Back in the day, cleaning products used to sell on the strength of their chemical smells, but consumers are now demanding something closer to perfume in their toilet bowl cleaners and laundry detergents. Michael Papas, an executive perfumer at Givaudan SA, a company that creates scents for products, told the WSJ about the expectation for today’s cleaners: “At one time everyone wanted these clean, traditional scents, but now consumers want a whole experience when they’re doing their laundry or washing their floors.” Yes, why endure the drudgery of scrubbing the splattered tomato sauce off the wall when you can instead pretend you are frolicking in the lemon groves of Amalfi?
To that end, companies—aided by advances in chemistry—have created increasingly complex “bouquets” that keep customers coming back for more. For instance, Mr. Clean offers up New Zealand Springs, a smell that promises “ferns, forests and glacier-carved waterfalls.” What does a waterfall even smell like? Water? It doesn’t matter, says Deborah Betz, of International Flavors & Fragrances: “They’re fanciful. You want to evoke a feeling or emotion, like when you’re out in a meadow. It doesn’t have to smell like an actual meadow.” That’s probably for the best since most meadows smell like some combination of animal waste and weeds.
No matter how frivolous all of this sounds, it’s serious business. There are plenty of fragrance companies happy to lead us down the fresh-scented path to chore glory. So how do they decide what will assault or appeal to our delicate nasal membranes next time we’re in the cleaning aisle? They follow trends in the perfume industry, and colors also inspire smells. (As for how colors smell, your guess is as good as mine.) But food trends seem to be the biggest idea generator—for instance the recent interest in eating pomegranates apparently led to a flurry of pomegranate-scented cleaning options.

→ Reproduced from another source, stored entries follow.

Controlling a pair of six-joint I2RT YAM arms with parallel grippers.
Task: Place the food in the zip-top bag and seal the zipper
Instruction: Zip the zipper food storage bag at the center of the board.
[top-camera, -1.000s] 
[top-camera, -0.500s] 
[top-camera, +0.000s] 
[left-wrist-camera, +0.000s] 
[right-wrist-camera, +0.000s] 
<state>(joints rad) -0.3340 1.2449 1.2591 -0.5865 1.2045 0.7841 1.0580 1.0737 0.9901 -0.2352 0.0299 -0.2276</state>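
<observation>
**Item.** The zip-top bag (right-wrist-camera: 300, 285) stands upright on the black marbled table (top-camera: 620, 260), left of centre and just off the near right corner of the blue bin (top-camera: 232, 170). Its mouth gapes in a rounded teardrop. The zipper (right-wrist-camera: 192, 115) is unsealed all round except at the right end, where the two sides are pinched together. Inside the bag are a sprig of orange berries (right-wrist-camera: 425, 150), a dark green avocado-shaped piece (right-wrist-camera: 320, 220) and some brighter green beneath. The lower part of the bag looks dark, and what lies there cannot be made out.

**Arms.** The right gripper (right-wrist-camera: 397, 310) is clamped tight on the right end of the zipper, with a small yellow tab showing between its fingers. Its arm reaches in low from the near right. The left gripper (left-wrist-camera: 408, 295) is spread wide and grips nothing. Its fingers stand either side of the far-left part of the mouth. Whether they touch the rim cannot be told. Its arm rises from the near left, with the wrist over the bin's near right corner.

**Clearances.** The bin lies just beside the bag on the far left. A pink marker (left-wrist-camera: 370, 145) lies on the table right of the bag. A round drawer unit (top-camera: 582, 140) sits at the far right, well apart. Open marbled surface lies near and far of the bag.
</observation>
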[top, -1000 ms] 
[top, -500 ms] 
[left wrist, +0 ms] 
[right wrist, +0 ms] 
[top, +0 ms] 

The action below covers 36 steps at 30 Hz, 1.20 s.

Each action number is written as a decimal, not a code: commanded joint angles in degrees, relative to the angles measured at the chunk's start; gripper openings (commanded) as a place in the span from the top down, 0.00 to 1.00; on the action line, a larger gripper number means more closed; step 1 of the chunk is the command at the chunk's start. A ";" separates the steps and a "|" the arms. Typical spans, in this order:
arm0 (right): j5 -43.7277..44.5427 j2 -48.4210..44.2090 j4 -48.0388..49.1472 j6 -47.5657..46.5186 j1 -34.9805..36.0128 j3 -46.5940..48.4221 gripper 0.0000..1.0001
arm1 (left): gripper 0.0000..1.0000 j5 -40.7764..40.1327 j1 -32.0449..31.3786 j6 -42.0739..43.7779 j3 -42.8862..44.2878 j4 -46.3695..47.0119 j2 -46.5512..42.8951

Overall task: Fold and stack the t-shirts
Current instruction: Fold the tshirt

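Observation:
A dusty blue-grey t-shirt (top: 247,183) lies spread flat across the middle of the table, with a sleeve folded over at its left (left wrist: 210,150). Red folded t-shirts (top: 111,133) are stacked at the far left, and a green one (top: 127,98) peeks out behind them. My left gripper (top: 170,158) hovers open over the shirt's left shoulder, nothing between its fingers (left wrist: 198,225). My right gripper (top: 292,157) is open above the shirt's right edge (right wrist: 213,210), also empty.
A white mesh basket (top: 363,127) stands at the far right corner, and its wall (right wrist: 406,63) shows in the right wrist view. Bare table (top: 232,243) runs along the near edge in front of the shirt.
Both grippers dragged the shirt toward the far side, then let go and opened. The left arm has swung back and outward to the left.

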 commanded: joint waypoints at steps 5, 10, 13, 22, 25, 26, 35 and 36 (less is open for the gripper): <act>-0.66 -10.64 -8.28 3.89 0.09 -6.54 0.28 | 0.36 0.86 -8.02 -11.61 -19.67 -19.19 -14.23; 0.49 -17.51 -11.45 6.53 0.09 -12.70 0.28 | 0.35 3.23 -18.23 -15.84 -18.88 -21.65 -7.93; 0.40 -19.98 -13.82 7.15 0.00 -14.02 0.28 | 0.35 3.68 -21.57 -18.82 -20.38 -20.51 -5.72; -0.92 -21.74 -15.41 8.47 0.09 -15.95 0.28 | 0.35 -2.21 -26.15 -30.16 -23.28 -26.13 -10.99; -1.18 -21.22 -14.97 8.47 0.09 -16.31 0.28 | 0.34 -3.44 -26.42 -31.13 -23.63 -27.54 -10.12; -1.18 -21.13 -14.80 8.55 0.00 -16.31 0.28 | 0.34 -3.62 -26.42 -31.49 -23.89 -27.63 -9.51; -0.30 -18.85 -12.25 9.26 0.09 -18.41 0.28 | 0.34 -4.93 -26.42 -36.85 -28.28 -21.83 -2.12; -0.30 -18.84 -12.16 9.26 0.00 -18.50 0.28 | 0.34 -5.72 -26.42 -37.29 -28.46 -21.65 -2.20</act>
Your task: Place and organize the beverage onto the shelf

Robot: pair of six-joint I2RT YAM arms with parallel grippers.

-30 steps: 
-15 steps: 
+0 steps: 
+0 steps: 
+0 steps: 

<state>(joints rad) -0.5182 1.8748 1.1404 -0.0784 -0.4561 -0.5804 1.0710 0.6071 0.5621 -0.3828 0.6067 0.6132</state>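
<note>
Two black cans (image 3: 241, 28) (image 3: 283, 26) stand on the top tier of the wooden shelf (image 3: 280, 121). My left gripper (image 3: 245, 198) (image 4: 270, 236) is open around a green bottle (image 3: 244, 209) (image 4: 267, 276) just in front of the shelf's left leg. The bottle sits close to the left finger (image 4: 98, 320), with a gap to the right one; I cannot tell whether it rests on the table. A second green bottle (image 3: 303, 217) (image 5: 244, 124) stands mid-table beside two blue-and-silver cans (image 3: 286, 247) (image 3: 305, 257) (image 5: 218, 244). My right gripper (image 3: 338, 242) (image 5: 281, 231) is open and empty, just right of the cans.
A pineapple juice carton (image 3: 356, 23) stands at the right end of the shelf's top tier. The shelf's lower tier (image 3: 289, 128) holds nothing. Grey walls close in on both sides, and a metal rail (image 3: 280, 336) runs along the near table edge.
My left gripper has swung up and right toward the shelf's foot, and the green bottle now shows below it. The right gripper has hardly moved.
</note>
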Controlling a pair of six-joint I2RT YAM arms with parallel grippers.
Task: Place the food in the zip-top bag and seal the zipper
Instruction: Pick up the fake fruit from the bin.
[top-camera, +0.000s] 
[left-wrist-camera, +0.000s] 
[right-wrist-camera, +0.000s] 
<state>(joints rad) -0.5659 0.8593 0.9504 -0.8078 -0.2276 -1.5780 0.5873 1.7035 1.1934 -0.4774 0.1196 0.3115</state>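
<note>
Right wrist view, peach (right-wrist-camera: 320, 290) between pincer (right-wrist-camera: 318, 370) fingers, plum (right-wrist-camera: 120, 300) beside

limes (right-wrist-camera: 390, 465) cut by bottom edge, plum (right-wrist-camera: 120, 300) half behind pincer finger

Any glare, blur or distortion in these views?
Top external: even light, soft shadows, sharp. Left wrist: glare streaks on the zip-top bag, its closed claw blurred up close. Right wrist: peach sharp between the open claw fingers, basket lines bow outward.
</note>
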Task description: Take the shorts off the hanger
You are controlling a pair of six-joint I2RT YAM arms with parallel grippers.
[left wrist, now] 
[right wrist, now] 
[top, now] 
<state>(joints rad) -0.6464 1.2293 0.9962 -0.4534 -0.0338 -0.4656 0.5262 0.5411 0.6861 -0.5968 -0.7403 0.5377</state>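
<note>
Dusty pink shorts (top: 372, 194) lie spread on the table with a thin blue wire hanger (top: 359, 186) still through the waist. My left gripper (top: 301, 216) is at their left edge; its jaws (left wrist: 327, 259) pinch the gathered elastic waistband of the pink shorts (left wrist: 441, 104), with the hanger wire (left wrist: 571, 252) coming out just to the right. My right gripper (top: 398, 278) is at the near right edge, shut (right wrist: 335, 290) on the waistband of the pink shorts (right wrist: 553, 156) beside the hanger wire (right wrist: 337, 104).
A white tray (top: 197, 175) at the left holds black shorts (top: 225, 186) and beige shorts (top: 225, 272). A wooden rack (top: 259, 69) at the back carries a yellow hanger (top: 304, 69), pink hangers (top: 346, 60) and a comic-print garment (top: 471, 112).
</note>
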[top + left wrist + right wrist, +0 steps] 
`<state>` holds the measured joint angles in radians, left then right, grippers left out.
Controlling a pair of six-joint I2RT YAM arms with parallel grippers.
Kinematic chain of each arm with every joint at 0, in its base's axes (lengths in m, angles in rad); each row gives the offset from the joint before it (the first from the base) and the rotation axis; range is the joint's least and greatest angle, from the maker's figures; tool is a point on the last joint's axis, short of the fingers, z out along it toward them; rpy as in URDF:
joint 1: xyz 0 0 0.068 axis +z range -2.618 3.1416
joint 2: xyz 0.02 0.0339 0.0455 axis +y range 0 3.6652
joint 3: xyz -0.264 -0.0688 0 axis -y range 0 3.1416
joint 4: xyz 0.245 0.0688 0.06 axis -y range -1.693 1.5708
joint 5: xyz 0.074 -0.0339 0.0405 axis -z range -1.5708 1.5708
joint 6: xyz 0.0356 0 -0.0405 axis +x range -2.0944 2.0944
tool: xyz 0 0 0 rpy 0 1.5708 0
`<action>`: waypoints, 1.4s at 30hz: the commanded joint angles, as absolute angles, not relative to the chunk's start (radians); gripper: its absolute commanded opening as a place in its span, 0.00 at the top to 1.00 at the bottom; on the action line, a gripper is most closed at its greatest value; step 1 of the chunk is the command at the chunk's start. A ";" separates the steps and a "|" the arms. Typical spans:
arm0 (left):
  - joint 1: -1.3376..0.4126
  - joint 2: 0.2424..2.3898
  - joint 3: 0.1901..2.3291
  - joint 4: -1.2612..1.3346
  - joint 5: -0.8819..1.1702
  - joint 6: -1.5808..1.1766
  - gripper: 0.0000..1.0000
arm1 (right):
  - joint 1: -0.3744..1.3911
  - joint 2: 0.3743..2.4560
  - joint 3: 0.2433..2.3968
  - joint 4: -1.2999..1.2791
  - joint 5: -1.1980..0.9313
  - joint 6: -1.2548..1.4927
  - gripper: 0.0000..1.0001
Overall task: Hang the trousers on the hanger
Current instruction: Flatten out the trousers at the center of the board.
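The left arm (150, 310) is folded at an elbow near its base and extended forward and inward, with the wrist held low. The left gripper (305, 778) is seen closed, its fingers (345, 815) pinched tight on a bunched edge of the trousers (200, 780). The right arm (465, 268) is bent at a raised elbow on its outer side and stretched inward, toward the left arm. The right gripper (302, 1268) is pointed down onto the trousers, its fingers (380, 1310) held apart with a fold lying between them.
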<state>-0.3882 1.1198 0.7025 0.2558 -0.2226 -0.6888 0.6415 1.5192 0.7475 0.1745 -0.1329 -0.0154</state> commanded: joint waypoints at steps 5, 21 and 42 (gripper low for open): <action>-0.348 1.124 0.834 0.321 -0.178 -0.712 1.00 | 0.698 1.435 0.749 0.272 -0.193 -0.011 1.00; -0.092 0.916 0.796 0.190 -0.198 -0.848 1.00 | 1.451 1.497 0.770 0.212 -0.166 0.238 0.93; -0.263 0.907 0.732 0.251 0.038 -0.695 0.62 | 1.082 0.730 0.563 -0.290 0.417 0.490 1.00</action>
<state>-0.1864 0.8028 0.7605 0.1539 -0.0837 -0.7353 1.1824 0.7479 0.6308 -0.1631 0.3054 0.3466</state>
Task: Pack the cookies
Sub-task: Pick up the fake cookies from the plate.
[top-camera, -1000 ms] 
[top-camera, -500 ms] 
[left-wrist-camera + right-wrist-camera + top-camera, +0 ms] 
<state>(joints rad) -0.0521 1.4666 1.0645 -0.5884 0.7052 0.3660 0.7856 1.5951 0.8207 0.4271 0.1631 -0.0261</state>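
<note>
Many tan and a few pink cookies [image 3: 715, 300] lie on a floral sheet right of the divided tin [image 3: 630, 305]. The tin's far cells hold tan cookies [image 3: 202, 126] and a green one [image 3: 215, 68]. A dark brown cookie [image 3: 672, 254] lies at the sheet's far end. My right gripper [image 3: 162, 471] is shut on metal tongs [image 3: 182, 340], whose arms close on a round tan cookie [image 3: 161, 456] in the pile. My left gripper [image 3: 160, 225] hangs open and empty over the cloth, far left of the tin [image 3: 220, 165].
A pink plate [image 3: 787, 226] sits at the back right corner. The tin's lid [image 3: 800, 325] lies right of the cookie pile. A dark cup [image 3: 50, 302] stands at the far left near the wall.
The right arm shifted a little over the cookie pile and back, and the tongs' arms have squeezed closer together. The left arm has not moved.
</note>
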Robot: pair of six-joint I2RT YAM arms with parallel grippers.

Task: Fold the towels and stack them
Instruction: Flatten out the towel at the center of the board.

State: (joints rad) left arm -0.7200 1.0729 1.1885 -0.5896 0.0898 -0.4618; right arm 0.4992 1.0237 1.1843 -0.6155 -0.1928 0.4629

Food scents can be complicated, however, because there’s a fine line between something smelling clean and fresh and sticky and disgusting. The scent of cooked food, for example, is a big no-no since nobody wants to develop an insatiable craving for apple pie while scrubbing the bathroom floor. Even raw, fruity smells can veer into the danger zone. Don Frey, the vice president of product development for Method, explains how something that smells too sugary can go wrong: “Anything that smells too juicy you associate with your fingers being sticky, which you don’t want on your countertops.” That probably explains why chocolate is another scent that never does well in cleaning products.
Of course, since cleaning is now an experience, it matters just as much what you call something as how it smells. There are certain things—like bananas and papayas—that smell delicious but don’t sound appealing. So while they’re often part of a fragrance, you’ll never find a shower cleaner called Banana Mist. Oddly, there are tons of lavender products that don’t actually smell like lavender, because it turns out people don’t like the way it really smells. So instead, companies create lavender “fantasies.” In case you’ve never had a lavender fantasy yourself, the WSJ says it’s usually a mixture of “fruit, floral, woody or vanilla notes.” Sounds delightfully vague but deeply calming.
As a cleaning product traditionalist who finds the simple scent of bleach oddly soothing, I worry that filling my house with all of these different competing scents would create an overwhelming sensory chaos. Fortunately, these cleaning companies think of everything, and they’ve started to develop fragrance lines that carry through all of their products. So now you can have a “Lavender Vanilla & Comfort” scent in all of your Procter & Gamble products, from Febreze to Swiffer sweepers. Though if you used all of them together it would probably smell like a lavender-vanilla fantasy bomb went off in your house.
And that’s the problem with having these complex scents all over the place: They’re aggressive and they often smell fake—probably because they ARE fake. Sometimes the cleanest smell is the smell of nothing. Maybe there’s a way for the fragrance companies to capture and bottle that? It could be called “The Reason You Don’t Smell the Dog Poop on the Carpet Is Because I Cleaned It Up.”